From the listing below, set down exactly the lines between the one holding "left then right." and the one holding "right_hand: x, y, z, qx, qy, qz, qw", inclusive. No other line is wanted.

========================

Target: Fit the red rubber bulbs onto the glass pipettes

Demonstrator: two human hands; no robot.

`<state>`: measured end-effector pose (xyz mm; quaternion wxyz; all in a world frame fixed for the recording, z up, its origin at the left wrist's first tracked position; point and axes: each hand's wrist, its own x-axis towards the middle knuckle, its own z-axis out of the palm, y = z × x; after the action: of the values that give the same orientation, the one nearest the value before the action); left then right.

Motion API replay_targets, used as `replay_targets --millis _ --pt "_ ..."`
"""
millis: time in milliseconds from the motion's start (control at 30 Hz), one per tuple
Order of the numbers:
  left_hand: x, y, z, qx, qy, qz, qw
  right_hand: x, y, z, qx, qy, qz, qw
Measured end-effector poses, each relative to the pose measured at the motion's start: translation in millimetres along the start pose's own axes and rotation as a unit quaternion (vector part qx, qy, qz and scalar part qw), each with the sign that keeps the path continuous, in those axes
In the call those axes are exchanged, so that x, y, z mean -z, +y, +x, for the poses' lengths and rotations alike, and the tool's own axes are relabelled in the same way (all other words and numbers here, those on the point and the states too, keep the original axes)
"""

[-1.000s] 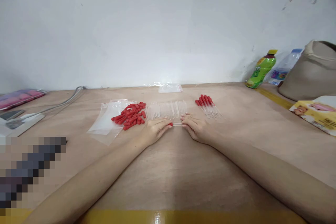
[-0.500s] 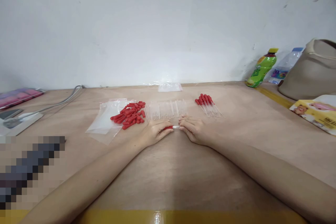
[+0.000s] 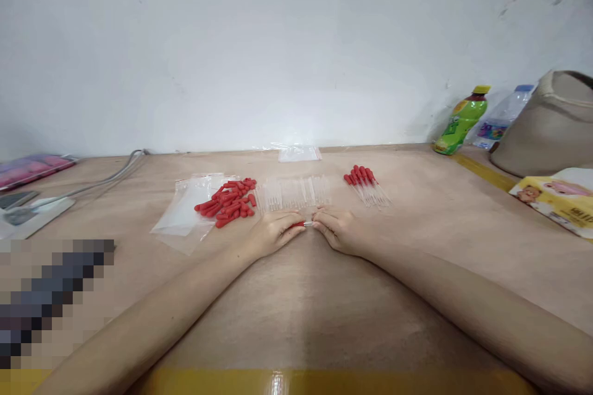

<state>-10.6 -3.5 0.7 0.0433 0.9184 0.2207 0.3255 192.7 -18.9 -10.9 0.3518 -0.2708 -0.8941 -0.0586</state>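
Closer to the left hand than a second ago, the right hand has slid inward, and less of the clear tube shows between them. The left grip pinches a red cap, mostly hidden by the fingers; the right grip pinches the tube's other end. How far the tube sits inside the cap cannot be told. Both are over the middle of the tabletop, well back from the yellow tape along its near edge. Just beyond the hands, loose tubes lie side by side in a row. Left of them, piled caps partly cover flat plastic bags; right of them, capped tubes lie bunched, red ends toward the far edge. Along that edge's right part stand a green bottle and a clear bottle.
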Motion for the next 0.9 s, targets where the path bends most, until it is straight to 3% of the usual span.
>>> replay_targets --millis 233,333,467,567,733,900 --pt "-2.2 -5 0 0.033 0.032 0.017 0.999 25 -6 10 -0.056 -0.084 -0.15 0.984" --pt "-1.7 -4 -1 0.066 0.046 0.027 0.996 41 3 13 -0.168 -0.102 -0.204 0.959" --pt "-1.5 -3 -1 0.078 0.037 0.021 0.996 52 28 15 -0.352 -0.103 -0.249 0.896" --pt "-1.7 -3 1 0.068 0.004 0.004 0.998 50 45 17 -0.438 -0.107 -0.256 0.855" --pt "-2.6 -4 1 0.066 -0.012 -0.003 0.998 34 57 25 -0.513 -0.143 -0.25 0.808" --pt "-2.2 -4 2 0.07 -0.017 -0.007 0.997 23 63 27 -0.538 -0.147 -0.242 0.794"
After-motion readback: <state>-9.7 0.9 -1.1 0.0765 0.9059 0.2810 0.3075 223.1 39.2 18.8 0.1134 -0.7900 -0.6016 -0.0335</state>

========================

ANSWER TO THIS PROBLEM >>
`<state>`: measured end-effector pose (xyz mm; quaternion wxyz; all in a world frame fixed for the recording, z up, its origin at the left wrist's first tracked position; point and axes: each hand's wrist, its own x-axis towards the middle knuckle, its own z-axis out of the palm, y = z × x; after the action: of the values that give the same orientation, the one nearest the value before the action); left then right.

Motion API replay_targets, used as `replay_targets --millis _ --pt "_ ..."`
"""
millis: time in milliseconds from the motion's start (control at 30 Hz), one per tuple
Order of the numbers:
  left_hand: x, y, z, qx, qy, qz, qw
  right_hand: x, y, z, qx, qy, qz, qw

The output is complete.